* **Work task**: Please repeat the entire listing verbatim and keep the pictures out.

* **Material provided**:
************
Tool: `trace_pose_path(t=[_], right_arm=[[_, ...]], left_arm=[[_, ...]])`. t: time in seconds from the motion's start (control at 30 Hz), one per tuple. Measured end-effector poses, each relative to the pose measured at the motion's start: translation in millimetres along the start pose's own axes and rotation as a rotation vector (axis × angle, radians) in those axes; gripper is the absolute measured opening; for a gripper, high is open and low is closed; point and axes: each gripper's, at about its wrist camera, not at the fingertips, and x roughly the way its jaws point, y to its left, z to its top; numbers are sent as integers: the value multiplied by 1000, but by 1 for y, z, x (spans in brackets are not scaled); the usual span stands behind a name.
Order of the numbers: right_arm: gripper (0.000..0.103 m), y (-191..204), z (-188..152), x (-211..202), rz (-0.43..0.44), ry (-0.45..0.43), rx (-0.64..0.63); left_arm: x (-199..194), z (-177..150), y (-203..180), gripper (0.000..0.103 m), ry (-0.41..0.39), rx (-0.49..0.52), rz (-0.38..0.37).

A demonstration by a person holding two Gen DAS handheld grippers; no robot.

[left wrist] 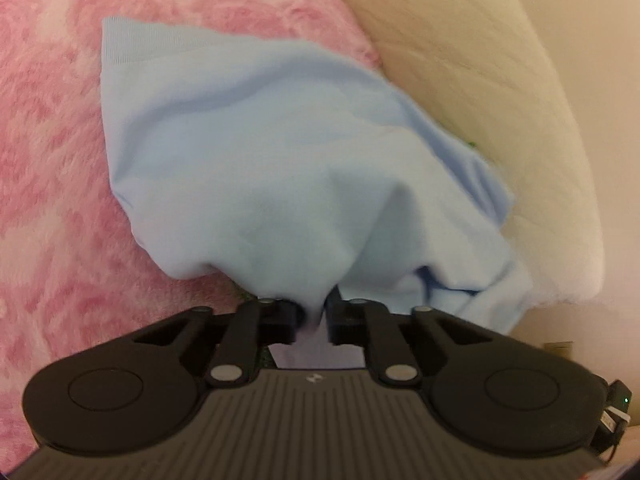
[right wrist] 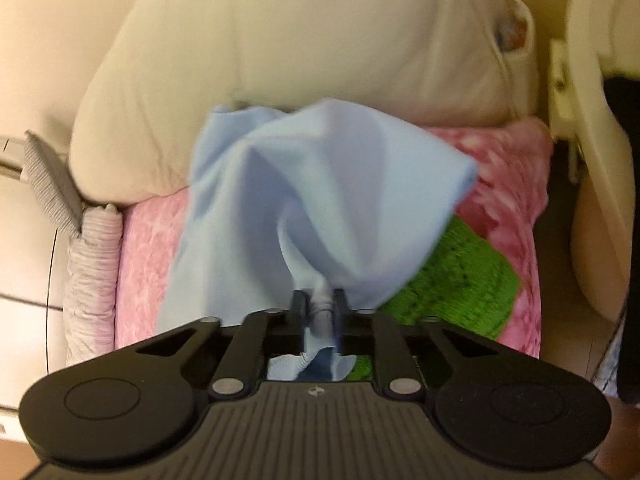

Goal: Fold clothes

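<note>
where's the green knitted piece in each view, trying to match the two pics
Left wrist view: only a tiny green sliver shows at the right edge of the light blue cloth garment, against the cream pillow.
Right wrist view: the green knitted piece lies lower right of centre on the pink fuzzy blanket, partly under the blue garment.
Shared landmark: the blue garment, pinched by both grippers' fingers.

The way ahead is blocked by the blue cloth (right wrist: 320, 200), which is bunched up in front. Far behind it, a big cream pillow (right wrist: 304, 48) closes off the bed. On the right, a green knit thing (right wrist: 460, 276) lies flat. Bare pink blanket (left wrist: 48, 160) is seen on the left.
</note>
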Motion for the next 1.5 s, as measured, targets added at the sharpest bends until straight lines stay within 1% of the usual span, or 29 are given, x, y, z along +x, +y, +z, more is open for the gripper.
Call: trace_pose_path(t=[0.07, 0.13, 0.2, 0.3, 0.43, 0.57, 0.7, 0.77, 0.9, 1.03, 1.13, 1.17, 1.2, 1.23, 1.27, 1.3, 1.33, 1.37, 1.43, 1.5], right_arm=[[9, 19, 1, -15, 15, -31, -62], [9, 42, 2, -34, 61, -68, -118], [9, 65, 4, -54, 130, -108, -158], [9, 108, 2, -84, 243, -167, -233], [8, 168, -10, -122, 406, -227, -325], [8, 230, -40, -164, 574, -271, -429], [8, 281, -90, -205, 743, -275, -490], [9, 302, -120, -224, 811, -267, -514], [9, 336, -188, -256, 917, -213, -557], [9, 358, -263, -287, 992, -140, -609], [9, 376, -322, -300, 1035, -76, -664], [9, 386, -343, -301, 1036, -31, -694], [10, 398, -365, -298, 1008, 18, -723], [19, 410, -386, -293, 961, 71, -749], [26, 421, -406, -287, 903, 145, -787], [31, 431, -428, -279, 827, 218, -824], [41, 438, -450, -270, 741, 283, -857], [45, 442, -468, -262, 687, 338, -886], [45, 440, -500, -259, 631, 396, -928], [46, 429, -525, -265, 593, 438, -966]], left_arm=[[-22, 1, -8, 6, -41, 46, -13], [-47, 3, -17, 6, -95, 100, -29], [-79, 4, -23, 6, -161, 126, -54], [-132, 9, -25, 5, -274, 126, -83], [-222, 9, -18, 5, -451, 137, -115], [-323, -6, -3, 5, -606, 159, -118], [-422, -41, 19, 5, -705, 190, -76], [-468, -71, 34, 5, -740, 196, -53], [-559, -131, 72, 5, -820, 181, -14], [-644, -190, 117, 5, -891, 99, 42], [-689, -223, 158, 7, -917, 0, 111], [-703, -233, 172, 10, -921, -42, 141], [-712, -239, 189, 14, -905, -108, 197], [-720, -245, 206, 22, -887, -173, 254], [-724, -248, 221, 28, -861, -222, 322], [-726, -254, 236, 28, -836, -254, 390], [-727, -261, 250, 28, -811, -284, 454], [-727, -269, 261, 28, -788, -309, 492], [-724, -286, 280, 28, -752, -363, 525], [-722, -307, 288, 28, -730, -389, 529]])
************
* **Solution to this exercise**:
Tool: `trace_pose_path(t=[_], right_arm=[[_, ...]], left_arm=[[_, ...]])`. t: time in seconds from the motion's start (control at 30 Hz), one per tuple. Measured end-effector poses, each relative to the pose measured at the motion's start: translation in millimetres along the start pose's own axes and rotation as a rotation vector (axis × angle, radians) in those axes; gripper is the absolute measured opening; for a gripper, high is open and low is closed; point and axes: each gripper's, at about its wrist camera, not at the fingertips, and x roughly the way its jaws point, y to its left, z to its top; numbers are sent as integers: the value multiplied by 1000, but by 1 for y, z, x (spans in brackets are not scaled); the usual span stands behind a name.
Order of the numbers: right_arm: gripper (0.000..0.103 m), y (-191..204), z (-188..152), x (-211..202), rz (-0.43..0.44), ry (-0.45..0.43), rx (-0.64..0.63); left_arm: x (-199..194), z (-177..150), y (-203..180), gripper (0.000..0.103 m), ry (-0.41..0.39), rx (-0.49..0.52), rz (-0.38..0.37).

A demonstration by a person holding two Gen DAS handheld grippers; no robot.

[left wrist] 
[right wrist] 

Goal: Fold clothes

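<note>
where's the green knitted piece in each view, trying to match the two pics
Left wrist view: only a tiny green sliver shows at the right edge of the light blue cloth garment, against the cream pillow.
Right wrist view: the green knitted piece lies lower right of centre on the pink fuzzy blanket, partly under the blue garment.
Shared landmark: the blue garment, pinched by both grippers' fingers.

The way ahead is blocked by the blue cloth (right wrist: 320, 200), which is bunched up in front. Far behind it, a big cream pillow (right wrist: 304, 48) closes off the bed. On the right, a green knit thing (right wrist: 460, 276) lies flat. Bare pink blanket (left wrist: 48, 160) is seen on the left.
</note>
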Motion for the next 1.5 s, as measured, targets added at the sharpest bends until straight lines stay within 1% of the usual span, or 29 are given, x, y, z along +x, +y, +z, more is open for the gripper.
Call: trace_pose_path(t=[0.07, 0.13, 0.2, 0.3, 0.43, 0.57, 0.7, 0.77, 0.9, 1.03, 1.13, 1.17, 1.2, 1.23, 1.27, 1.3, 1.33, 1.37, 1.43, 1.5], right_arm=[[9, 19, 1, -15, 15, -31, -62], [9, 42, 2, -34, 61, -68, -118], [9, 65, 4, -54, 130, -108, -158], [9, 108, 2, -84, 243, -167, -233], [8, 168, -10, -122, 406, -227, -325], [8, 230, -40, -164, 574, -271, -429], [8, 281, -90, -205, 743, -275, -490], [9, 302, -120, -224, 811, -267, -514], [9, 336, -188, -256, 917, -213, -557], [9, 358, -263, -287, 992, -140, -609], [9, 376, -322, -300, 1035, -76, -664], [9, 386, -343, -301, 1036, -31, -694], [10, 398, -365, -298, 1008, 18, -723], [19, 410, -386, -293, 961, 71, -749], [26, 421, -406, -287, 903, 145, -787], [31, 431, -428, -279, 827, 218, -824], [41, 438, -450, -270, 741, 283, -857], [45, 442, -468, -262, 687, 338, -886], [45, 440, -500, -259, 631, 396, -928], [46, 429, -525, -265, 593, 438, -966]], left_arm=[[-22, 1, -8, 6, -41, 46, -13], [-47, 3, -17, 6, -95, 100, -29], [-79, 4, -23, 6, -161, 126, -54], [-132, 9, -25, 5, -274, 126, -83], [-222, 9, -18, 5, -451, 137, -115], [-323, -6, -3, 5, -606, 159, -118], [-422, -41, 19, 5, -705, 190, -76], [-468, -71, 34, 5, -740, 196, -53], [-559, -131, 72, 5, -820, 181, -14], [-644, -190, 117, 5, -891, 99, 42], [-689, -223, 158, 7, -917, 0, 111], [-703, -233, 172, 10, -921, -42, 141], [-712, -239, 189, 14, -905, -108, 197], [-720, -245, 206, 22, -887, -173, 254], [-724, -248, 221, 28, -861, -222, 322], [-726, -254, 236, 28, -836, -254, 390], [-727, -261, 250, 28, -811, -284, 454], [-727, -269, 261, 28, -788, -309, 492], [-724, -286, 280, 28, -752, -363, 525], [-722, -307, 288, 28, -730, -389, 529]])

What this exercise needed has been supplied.